First of all I am a big fan of mercenary non-fiction and fiction. I also love political/ espionage/ military thrillers and have read a lot of Tom Clancy, Vince Flynn, and Brad Taylor. If you are looking for a tense thriller with lots of twists and turns along with well paced action, this book is probably not for you. While The Dogs of War held my attention most of the time, I was put off by the amount of detail that Forsyth goes into.
About 90% of the book reads like "Accountant Simulator '72" while the final 10% is an action scene that feels like it ends before it begins. I realize that Forsyth had personal experience with the conflicts in Africa during the '70s and that he tries to express this in his novel. Some of the passages where he goes into detail about certain conflicts and real life mercs are very interesting because he intertwines the fictional characters with the real life events that took place in the Congo.

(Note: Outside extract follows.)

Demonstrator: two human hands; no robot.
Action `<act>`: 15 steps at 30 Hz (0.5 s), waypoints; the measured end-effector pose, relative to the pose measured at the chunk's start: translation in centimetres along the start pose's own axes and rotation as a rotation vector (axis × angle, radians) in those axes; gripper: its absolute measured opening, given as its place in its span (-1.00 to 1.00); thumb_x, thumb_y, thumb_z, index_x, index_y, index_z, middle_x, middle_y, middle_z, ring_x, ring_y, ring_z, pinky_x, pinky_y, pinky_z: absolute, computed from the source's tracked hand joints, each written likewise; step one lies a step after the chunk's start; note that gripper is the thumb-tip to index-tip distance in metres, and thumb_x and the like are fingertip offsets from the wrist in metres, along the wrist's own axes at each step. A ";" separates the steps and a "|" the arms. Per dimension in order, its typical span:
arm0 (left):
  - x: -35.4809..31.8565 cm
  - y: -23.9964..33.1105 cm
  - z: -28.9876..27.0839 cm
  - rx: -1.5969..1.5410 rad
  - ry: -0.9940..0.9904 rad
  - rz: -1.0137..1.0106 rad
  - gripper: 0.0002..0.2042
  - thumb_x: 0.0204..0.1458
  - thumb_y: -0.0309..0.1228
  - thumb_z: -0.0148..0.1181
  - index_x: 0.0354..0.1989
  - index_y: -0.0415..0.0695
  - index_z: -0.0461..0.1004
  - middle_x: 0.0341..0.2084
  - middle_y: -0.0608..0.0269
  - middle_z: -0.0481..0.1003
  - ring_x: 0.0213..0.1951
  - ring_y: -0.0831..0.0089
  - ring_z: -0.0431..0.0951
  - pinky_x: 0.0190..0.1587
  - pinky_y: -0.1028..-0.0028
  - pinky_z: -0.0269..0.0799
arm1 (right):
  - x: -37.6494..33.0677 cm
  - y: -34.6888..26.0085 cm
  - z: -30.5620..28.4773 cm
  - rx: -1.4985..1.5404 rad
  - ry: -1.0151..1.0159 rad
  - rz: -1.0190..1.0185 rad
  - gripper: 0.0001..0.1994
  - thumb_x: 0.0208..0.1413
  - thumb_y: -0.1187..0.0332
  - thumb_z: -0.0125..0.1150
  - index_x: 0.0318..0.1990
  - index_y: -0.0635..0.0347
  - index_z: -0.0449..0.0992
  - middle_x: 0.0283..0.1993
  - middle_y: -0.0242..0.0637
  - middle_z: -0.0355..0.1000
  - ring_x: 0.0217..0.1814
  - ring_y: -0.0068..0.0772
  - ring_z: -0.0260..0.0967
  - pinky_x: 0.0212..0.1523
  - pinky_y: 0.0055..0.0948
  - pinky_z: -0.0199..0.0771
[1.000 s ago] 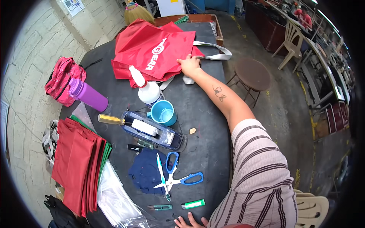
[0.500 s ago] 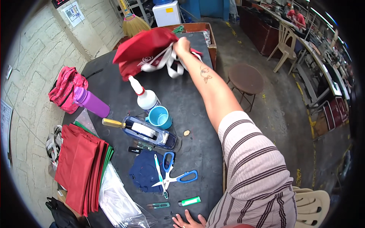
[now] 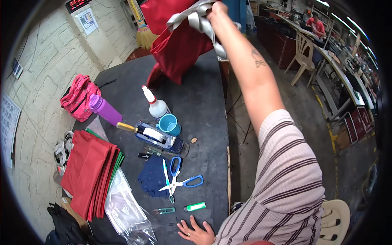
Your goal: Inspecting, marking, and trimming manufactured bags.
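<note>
My right hand (image 3: 217, 11) is raised high at the top of the view, gripping the grey straps (image 3: 196, 16) of a red tote bag (image 3: 179, 45). The bag hangs in the air above the far end of the dark table (image 3: 204, 106). My left hand (image 3: 197, 232) lies flat on the table's near edge, fingers spread and holding nothing. A green lighter (image 3: 194, 207) and a small green snipper (image 3: 164, 211) are just beyond it.
On the table lie blue-handled scissors (image 3: 179, 179) on a navy cloth (image 3: 152, 177), a tape dispenser (image 3: 157, 136), a teal cup (image 3: 169, 124), a glue bottle (image 3: 155, 105), a purple bottle (image 3: 104, 109), stacked red bags (image 3: 90, 171), a clear plastic bag (image 3: 126, 208) and a pink backpack (image 3: 78, 98). Plastic chairs stand to the right.
My right hand has lifted the red bag by its straps from flat on the table up into the air. My left hand has stayed on the table's edge.
</note>
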State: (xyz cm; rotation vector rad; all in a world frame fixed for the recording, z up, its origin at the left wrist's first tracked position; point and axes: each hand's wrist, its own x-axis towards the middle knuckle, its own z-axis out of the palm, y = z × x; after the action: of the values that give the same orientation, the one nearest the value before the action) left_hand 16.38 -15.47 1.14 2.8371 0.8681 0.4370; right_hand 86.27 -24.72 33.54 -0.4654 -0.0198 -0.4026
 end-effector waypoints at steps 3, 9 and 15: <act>-0.1 0.3 -0.5 -0.019 -0.042 0.021 -0.42 -0.07 -0.12 0.12 0.18 0.01 0.23 0.18 -0.09 0.14 0.30 -0.01 -0.05 0.24 -0.13 -0.21 | 3.5 -7.3 2.1 0.057 -0.504 0.153 -0.69 0.16 0.35 -0.29 -0.28 0.26 0.45 -0.35 -0.13 0.45 -0.36 -0.25 0.44 -0.32 -0.26 0.51; -0.6 0.0 -0.4 -0.082 -0.087 0.019 -0.48 -0.04 -0.25 0.06 0.14 -0.12 0.25 0.17 -0.19 0.10 0.28 -0.12 -0.06 0.25 -0.09 -0.30 | -9.1 -12.6 6.5 -0.017 -0.365 0.111 -0.72 0.17 0.34 -0.25 -0.25 0.25 0.45 -0.34 -0.21 0.44 -0.36 -0.34 0.43 -0.38 -0.38 0.48; -1.6 -0.9 -0.6 -0.265 0.018 -0.016 -0.40 -0.06 -0.22 0.14 0.19 -0.12 0.18 0.17 -0.16 0.09 0.27 -0.09 -0.04 0.27 -0.04 -0.29 | -19.7 -14.0 6.0 -0.079 -0.581 0.307 -0.72 0.16 0.34 -0.23 -0.23 0.27 0.44 -0.32 -0.19 0.44 -0.35 -0.33 0.43 -0.35 -0.36 0.49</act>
State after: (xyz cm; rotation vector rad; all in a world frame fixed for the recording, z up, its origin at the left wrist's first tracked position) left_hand 14.51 -15.61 1.11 2.5860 0.7721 0.5339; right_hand 63.22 -26.19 42.87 -0.6402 -0.4913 0.0439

Overall I would have been more interested in a fictional account of the day to day lives of a mercenary in the bush or spending more time learning about the conflict Cat and his team participated in before the start of the novel. Attention to detail can be a very good thing, in the case of The Dogs of War I feel that it detracted from the novel. If you go into it expecting a slower paced novel rather than a thriller, you should enjoy it.
Frederick Forsyth is, of course, an outstanding author. There is nothing that I can say to prove his talent more than what he himself has written. Genius.

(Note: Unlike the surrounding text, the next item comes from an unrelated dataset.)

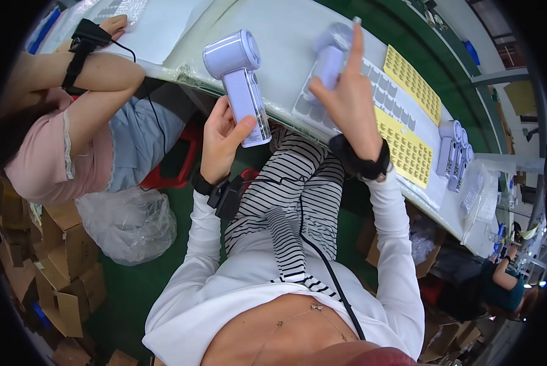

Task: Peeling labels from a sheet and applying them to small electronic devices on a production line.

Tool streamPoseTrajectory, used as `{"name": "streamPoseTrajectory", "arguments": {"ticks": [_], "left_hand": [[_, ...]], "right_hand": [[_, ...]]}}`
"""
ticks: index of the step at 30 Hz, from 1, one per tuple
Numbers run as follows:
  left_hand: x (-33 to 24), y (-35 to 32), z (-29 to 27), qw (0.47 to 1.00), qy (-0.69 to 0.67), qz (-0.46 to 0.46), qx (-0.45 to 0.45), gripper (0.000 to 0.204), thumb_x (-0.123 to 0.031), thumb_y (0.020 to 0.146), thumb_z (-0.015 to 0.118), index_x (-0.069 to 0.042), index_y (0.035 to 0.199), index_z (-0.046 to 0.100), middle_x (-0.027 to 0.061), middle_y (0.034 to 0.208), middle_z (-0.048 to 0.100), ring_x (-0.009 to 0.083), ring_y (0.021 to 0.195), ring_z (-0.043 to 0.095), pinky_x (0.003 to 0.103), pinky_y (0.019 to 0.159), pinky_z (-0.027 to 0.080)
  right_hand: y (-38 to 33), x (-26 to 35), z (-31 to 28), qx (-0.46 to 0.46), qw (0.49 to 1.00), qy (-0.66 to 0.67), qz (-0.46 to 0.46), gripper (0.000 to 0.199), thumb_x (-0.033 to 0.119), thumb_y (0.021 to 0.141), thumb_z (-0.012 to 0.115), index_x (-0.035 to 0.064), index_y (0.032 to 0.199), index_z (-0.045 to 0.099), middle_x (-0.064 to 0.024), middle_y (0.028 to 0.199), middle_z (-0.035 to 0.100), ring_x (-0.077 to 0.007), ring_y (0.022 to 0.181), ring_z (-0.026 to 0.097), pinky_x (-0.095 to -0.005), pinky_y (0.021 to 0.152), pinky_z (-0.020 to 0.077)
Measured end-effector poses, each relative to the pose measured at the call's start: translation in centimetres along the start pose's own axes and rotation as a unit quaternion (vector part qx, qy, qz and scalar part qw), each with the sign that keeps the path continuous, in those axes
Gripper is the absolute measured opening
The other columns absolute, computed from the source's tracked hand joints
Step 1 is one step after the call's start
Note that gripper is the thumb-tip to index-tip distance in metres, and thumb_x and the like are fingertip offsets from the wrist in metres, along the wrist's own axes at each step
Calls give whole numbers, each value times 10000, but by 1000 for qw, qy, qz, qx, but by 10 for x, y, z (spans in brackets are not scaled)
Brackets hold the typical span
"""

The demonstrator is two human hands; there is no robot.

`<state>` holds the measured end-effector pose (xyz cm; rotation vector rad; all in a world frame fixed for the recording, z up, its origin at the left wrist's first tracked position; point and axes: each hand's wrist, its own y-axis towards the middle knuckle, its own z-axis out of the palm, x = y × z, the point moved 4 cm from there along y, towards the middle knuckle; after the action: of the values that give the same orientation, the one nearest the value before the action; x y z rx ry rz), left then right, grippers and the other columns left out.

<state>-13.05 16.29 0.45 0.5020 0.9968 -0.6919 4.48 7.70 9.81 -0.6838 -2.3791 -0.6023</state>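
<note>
My left hand (221,137) is closed around the lower handle of a lavender handheld fan (243,97), which has a round head and a clear cover near its base. It stands upright in front of the table edge. Over the table, my right hand (352,104) is spread, its index finger stretched away from me and its thumb out to the left. A second lavender handheld fan (329,64), blurred, lies between that thumb and finger; whether they touch it is unclear. Beneath is a white sheet of grey stickers (383,96).
Two yellow sheets (412,85) with rows of small pieces lie right of the stickers. Several lavender fans (450,149) sit farther right beside bubble wrap (482,195). A co-worker's arm (112,88) rests at the left. Cardboard boxes (69,244) and a plastic bag (127,226) are on the floor.
</note>
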Motion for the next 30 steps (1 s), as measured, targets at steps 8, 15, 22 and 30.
{"name": "streamPoseTrajectory", "arguments": {"ticks": [8, 15, 22, 30], "left_hand": [[-9, 4, -7, 999, -33, -3, -3, 399, -63, 840, 600, 57, 1177, 423, 115, 1028, 584, 147, 923, 579, 274, 833, 444], [-4, 1, -11, 1000, -16, -10, 1, 492, -172, 851, 606, 63, 1225, 389, 152, 1001, 595, 196, 906, 607, 303, 798, 486], [-1, 2, 0, 999, -26, -22, 1, 576, -215, 833, 630, 63, 1258, 358, 160, 994, 601, 198, 887, 616, 312, 807, 493], [2, 4, 8, 998, -54, -36, 13, 628, -222, 815, 654, 64, 1277, 341, 151, 1032, 591, 211, 917, 618, 321, 817, 495]], "right_hand": [[20, 18, 37, 53, 998, -37, -21, 1032, 297, 676, 783, 81, 1423, 105, -204, 737, 628, -338, 567, 620, -362, 508, 494], [56, -83, -41, 11, 996, -35, -79, 675, 125, 766, 671, 162, 1344, 324, -95, 858, 667, -218, 669, 624, -298, 623, 499], [64, -89, -17, 59, 988, -96, -105, 582, 94, 773, 647, 154, 1288, 384, -113, 942, 674, -284, 739, 634, -324, 694, 495], [77, -113, -15, 31, 998, -20, -44, 505, 70, 747, 659, 101, 1207, 452, -68, 825, 663, -184, 689, 622, -292, 643, 486]]}}
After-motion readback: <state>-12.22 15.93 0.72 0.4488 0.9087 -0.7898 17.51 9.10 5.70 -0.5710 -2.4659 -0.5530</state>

Instead, I need to say just a word about the narration and performance.
Frederick Davidson has a distinctive style, and at first his narration can feel a bit off-putting. He is not the standard narrator, and his approach can at first feel like a bored Cambridge lecturer. But give him a chance, and you will discover something new and interesting.
Davidson's dialog is first-rate, with excellent character voice and truly evocative timing and tone, and his accents are fluid and authentic. He is an accomplished story-teller, and breathes a new view and pacing into an already solid text.
Frederick Davidson is certainly an acquired taste, like a good bottle of red. It might take a bit to adjust, but you will be glad for the move after the first half-glass. Enjoy.
I have enjoyed all of Frederick Forsyth's books . They combine a great story and historical facts surrounding each story line.